There is a volta in Lala’s book, a necessary and irreplaceable turn. The volta is so powerful that the page must be turned sideways—from landscape to portrait—in order to be read. I am reminded of the expression “turned on its head.” The violation here at the heart of the book turns speaker and reader alike on their heads. We are all off-kilter now, even the paper on which these words appear: “inescapable fact of my body/ here, inescapable fact/ of his.” But the violation too has a history. There has not been only one instance of abuse, not only one perpetrator of it. There is a legacy of violence here, to which the sideways page becomes our portal:
the mind requires power over not only others but over its own experience
& so her five brothers & father, after bringing her to my grandmother
after drawing her a bath (not taking her to the hospital) found purpose (asking her
What does he look like How tall What color What did he
When the pages are righted again, the speaker confronts the broken silence anew—“ribbons unknotted,” he says. The rest of the book addresses aftermath, the paradox of the painful acknowledgment of pain. Now the first black diamond appears in lieu of an asterisk. Black diamonds on the ski slopes and on the white hills of the page: they mark treacherous territory, warn skiers (and readers) of the most difficult paths to come.
♦
in the museums, galleries, archives of a new century
drawers whose mediating walls were rotting, that single image repeating (I
remember, somewhere, saving the front page because I thought it was worth something)
♦
Our speaker is writing his way out of the gun cabinet of the past. Art is to gun cabinet as gun cabinet is to art. The subject and the form which contains it. Are you thinking now of the speaker in “Satan Says” by Sharon Olds, of the little girl trapped inside the jewelry box of her locked past? I am. I am thinking of her struggle as she curses the parents in pursuit of a safe release.
Something
opens and breaks when I say that.
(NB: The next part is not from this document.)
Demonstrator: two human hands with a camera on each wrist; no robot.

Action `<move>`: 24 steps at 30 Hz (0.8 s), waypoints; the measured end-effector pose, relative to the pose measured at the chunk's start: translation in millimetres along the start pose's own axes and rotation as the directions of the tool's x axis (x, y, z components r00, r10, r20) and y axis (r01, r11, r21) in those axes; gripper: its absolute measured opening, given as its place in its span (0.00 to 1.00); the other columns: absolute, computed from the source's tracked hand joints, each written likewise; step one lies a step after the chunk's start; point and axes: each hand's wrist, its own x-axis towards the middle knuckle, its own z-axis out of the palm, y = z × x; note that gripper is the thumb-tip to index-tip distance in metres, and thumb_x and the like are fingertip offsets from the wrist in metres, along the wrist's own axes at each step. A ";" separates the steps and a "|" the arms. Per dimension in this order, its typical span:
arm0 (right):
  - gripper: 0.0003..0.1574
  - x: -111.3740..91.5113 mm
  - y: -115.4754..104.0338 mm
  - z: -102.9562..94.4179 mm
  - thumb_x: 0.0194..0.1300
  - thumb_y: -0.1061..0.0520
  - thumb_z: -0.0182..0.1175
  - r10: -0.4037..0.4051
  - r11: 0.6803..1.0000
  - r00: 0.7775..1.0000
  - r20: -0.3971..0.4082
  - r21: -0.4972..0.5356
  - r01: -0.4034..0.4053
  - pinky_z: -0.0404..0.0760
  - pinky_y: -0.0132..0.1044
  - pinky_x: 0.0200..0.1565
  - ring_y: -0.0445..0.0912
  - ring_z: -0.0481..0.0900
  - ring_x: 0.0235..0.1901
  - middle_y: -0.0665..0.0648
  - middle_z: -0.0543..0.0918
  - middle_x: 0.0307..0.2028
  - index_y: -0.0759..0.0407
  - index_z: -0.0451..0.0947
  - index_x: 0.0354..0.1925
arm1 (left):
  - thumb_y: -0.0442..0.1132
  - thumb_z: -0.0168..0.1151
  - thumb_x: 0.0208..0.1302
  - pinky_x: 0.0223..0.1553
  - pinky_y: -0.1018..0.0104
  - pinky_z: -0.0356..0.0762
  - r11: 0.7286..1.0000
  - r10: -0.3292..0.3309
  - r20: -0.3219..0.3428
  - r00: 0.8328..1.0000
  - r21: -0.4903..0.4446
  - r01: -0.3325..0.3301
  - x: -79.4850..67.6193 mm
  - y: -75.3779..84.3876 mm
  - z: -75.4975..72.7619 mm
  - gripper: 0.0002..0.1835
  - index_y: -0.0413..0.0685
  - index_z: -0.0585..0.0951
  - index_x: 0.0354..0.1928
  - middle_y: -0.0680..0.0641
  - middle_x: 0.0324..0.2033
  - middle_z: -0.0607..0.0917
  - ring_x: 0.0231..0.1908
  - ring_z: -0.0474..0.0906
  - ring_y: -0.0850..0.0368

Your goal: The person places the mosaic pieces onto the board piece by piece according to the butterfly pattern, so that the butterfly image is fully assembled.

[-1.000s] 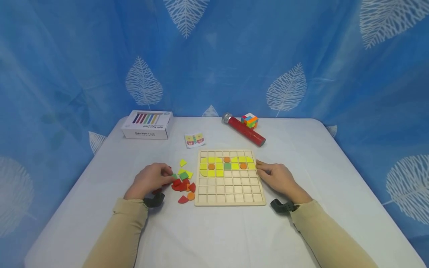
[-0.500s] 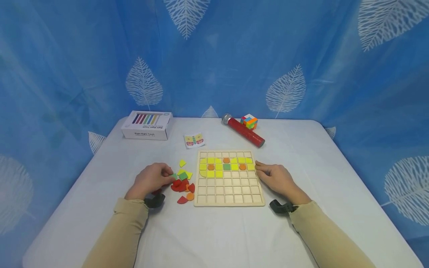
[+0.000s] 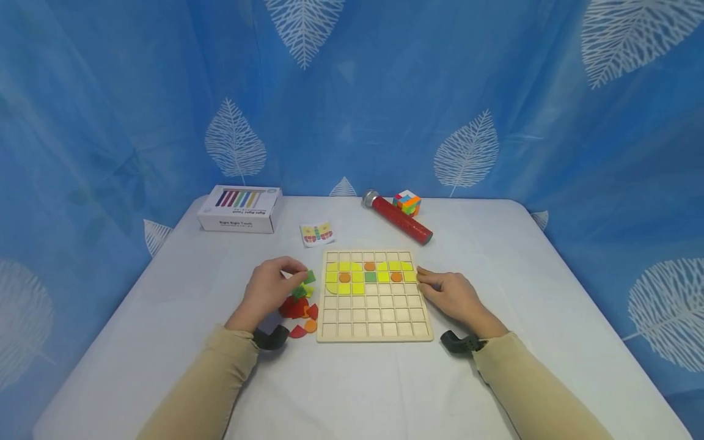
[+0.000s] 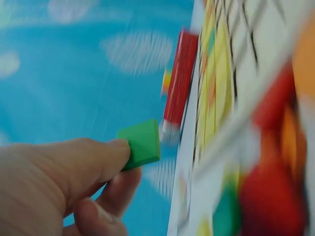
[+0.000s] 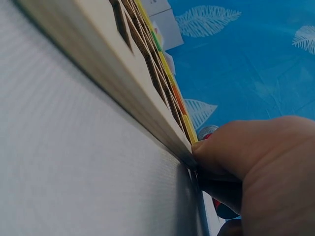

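Between the thumb and fingers of my left hand (image 3: 271,286) is a green square tile (image 4: 140,142), held up over the loose pieces in the head view. Beneath it lies a small heap of tiles: another green one, yellow ones, red pieces (image 3: 293,307) and an orange disc (image 3: 310,326). To the right sits the wooden grid board (image 3: 374,333), its upper rows filled with yellow tiles (image 3: 358,288), orange discs and one green square (image 3: 370,277). My right hand (image 3: 452,294) grips the board's right edge, the thumb at the rim in the right wrist view.
Behind the board lies a small picture card (image 3: 317,234) with a butterfly pattern. A white box (image 3: 240,209) stands at the back left. Toward the back right are a red microphone (image 3: 401,219) and a puzzle cube (image 3: 407,202). A blue curtain hangs beyond the white table (image 3: 352,391).
My left hand has moved right and slightly away from me, lifting a green tile off the pile's left side. My right hand stays at the board's edge.
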 end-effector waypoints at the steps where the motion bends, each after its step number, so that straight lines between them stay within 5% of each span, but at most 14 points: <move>1: 0.25 0.4 -0.3 0.0 0.73 0.48 0.61 0.004 1.000 1.000 0.003 0.000 -0.004 0.75 0.59 0.63 0.58 0.75 0.67 0.51 0.78 0.66 0.53 0.81 0.63 | 0.47 0.69 0.68 0.34 0.64 0.77 1.000 0.029 0.015 0.999 -0.004 -0.029 0.7 6.9 4.4 0.11 0.54 0.87 0.48 0.51 0.45 0.87 0.34 0.76 0.51; 7: 0.25 1.2 0.1 0.5 0.73 0.46 0.61 0.019 1.000 1.000 0.016 0.005 -0.019 0.74 0.59 0.64 0.58 0.75 0.67 0.50 0.78 0.67 0.53 0.80 0.64 | 0.48 0.72 0.64 0.38 0.63 0.76 0.989 0.138 0.091 0.986 0.039 -0.142 7.7 45.2 32.4 0.07 0.58 0.90 0.42 0.56 0.40 0.89 0.35 0.77 0.56; 14: 0.26 1.1 -1.9 0.1 0.73 0.46 0.60 0.037 0.999 0.999 0.028 0.006 -0.038 0.73 0.59 0.65 0.58 0.74 0.68 0.50 0.77 0.67 0.53 0.80 0.64 | 0.45 0.70 0.66 0.49 0.57 0.79 0.981 0.173 0.197 0.965 0.057 -0.187 18.7 72.3 62.2 0.06 0.58 0.90 0.42 0.58 0.41 0.88 0.46 0.80 0.58; 24: 0.26 0.5 -3.8 -0.8 0.73 0.45 0.59 0.042 0.999 0.999 0.023 0.000 -0.042 0.72 0.59 0.66 0.58 0.74 0.68 0.50 0.78 0.67 0.54 0.80 0.64 | 0.43 0.68 0.67 0.40 0.61 0.77 0.949 0.214 0.232 0.949 0.182 -0.259 26.1 79.1 80.2 0.03 0.59 0.89 0.39 0.58 0.40 0.88 0.39 0.79 0.59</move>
My spine uncurls in the cedar box
like the pink back of the ballerina pin
with a ruby eye, resting beside me on
satin in the cedar box.
And I am thinking of this speaker, feeling for this speaker—a bodily empathy emerges—as he begins to articulate the meta-questions of his own locked past.
♦
what is the value in making now I see how
will my work speak from its place to this
great violence […]
♦
how you gaze beyond the gun cabinet […]
♦
what parts of the story were you told dark evergreen
what parts
our seaming duration
do you remember what parts of the story
did you take to be your own
♦
The book ends with an interview, which extends these questions as ruminations. It reads as a catechism to the whole project while still remaining an integral part of the poem: In the gun cabinet, two chairs (center) face each other. Two cameras on tripods behind them. In the middle, a small table with two glasses. Lights down over the room, oak paneling & lamplight […]
What’s the content, the gist of this interview, you ask? I’ll give you one line, one salient line: “Let’s talk about how you talk about your mother, in the gun cabinet.” Yes, this is what they call a teaser, though I’m being serious. I urge you to pick up this book—carefully, because it’s loaded; immediately, because it’s loaded. I can think of few collections more necessary or irreplaceable than this one.